■ **What the task asks**
Please state the number of lines in the entries below where the word "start" appears. Include nothing else.

■ **Task input**

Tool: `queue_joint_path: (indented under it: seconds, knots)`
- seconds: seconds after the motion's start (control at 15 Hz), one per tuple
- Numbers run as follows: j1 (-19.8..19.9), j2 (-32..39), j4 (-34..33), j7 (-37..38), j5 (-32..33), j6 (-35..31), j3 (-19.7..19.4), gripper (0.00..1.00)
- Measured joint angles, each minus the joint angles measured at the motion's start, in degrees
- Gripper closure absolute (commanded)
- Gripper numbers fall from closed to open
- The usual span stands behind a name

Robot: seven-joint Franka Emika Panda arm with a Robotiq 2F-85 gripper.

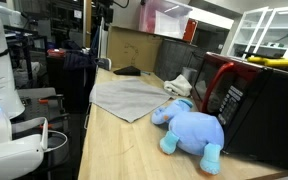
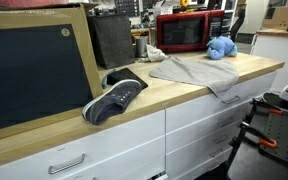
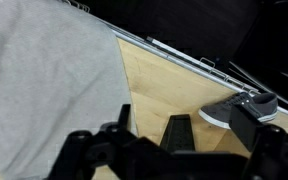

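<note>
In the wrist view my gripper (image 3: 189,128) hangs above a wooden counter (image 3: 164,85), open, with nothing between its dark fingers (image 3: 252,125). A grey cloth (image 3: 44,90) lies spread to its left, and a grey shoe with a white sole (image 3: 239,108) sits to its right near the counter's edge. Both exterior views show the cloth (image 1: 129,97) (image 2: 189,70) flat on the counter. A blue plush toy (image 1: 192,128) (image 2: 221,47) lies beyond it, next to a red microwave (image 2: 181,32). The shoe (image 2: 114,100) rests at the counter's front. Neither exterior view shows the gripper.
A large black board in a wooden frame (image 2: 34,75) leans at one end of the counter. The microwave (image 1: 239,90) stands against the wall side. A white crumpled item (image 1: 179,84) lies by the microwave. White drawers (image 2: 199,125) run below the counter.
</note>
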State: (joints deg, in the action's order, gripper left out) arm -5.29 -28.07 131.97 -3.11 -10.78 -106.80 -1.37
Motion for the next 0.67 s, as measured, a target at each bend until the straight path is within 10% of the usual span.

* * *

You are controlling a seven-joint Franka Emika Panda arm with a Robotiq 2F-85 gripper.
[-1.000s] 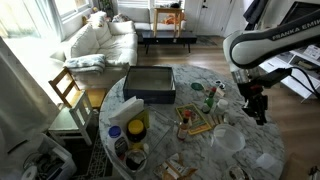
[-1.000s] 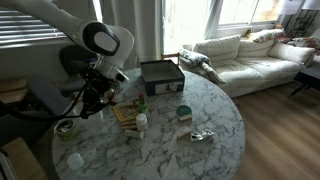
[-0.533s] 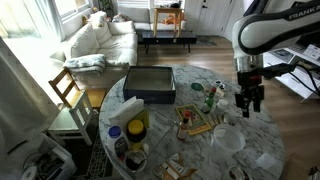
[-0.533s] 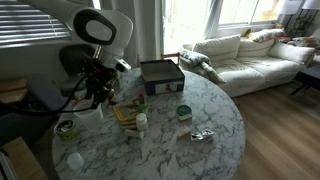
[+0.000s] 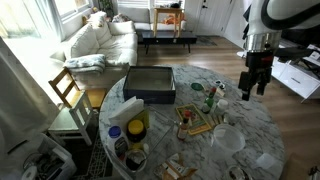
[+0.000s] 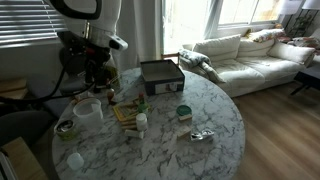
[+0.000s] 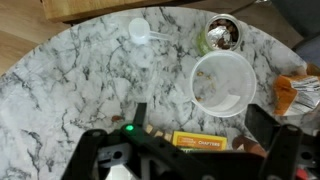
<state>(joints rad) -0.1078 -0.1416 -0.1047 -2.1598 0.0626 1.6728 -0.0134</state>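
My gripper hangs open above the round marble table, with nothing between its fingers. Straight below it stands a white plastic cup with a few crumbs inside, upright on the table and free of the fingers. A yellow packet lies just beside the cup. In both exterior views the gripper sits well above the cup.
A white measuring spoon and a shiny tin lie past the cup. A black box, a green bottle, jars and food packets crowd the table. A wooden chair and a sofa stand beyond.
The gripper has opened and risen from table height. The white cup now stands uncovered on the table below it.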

■ **Exercise result**
2